Monday, May 01, 2006

It’s Spring now. As much as I hate to admit it, I am the type that will go through the house top to bottom, cleaning and purging it of the CRAP that’s accumulated over the winter. It’s like it’s impossible to really clean in the winter time. It’s too dark, too depressing, and too cold. I haven’t started digging yet but I’ve been thinking about it for weeks already. Gotta work up the gumption. In going through the house in my mind (because really I’ve just been too lazy to actually go through it yet for real) I’ve come across several UFOs. Not of the knitting variety though. These are projects I’ve put off because of my knitting, more likely. It’s just so much easier to pick up a sock and sit my butt on the couch and knit than it is to say… dig out my tablet, oil pastels, shading tools, and some sunlight to finish this Van Gogh reproduction I started for my living room last summer.

Or, in the case of sewing in an unheated front porch, of digging out the fabric, measuring, cutting and sewing the curtains for Kurt’s bedroom. Even though the reason I wanted to put curtains up in his room was to help keep the drafts down this past winter. Yeah, whoops. I missed that one by oh, about six months.

There’s also the new bedspread and curtains I’ve been meaning to make for my bedroom ever since I painted it last spring.

And let’s just not mention the curtains I made for the dining room immediately after we moved in but never finished embroidering... three years ago.
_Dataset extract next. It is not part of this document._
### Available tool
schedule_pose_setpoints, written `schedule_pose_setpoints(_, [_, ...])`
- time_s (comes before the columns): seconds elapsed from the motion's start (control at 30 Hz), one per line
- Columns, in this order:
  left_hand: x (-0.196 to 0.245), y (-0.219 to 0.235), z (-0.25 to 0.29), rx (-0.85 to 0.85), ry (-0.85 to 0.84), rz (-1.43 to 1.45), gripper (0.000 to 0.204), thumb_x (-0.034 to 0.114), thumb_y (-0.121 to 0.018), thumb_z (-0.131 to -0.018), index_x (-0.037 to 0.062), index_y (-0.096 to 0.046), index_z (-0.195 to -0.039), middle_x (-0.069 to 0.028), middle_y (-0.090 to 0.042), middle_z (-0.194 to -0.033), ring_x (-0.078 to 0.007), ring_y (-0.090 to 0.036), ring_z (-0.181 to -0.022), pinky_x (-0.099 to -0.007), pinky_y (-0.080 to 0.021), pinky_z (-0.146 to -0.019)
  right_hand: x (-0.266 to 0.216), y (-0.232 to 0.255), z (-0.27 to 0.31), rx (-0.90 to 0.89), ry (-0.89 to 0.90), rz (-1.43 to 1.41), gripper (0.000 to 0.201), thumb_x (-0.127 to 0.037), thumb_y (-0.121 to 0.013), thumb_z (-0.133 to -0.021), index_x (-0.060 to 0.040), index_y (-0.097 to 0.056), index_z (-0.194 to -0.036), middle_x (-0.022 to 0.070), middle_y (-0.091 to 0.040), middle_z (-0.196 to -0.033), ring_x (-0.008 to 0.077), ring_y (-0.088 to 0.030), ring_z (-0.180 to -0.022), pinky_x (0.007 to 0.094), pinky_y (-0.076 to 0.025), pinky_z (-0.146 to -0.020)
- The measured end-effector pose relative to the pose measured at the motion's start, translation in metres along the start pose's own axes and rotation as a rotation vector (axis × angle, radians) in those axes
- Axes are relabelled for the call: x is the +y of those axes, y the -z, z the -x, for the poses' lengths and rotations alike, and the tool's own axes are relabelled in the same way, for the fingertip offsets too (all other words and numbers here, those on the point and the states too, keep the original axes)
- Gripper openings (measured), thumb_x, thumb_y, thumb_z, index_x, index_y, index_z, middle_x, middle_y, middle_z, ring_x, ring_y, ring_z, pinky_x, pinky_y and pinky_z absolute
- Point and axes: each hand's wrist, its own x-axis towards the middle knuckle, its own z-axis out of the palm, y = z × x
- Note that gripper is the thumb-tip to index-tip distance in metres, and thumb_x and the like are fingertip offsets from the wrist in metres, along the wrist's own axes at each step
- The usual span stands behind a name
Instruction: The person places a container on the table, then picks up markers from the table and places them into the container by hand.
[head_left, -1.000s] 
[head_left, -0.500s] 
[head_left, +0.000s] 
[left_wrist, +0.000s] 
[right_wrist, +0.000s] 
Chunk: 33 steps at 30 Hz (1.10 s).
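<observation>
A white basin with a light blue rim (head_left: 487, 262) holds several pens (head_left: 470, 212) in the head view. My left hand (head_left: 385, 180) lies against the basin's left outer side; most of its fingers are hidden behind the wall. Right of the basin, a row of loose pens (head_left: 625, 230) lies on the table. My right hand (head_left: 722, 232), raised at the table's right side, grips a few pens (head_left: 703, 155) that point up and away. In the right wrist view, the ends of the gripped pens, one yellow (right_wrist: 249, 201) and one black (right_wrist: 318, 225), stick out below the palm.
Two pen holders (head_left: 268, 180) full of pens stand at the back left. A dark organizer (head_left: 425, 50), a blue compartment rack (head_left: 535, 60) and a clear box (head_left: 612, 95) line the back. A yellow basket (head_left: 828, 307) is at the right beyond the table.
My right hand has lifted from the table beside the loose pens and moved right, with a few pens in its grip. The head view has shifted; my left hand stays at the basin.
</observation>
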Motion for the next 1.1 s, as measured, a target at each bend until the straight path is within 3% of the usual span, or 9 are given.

If last summer taught me anything though it’s that I can’t knit with cotton. Not unless I want to spend my sunset years watching other old ladies knit and crying inside because I screwed up my wrists while not finishing other perfectly wrist-friendly projects during my summers. My goal then for summer: finish all unfinished projects and a couple unstarted projects as well. I’ll keep something on my needles all summer, of course. I can’t just let knitting go for months at a time, I’ve proven that with my few day cave-in a few weeks ago, but I’ll keep the projects small, portable, and quick.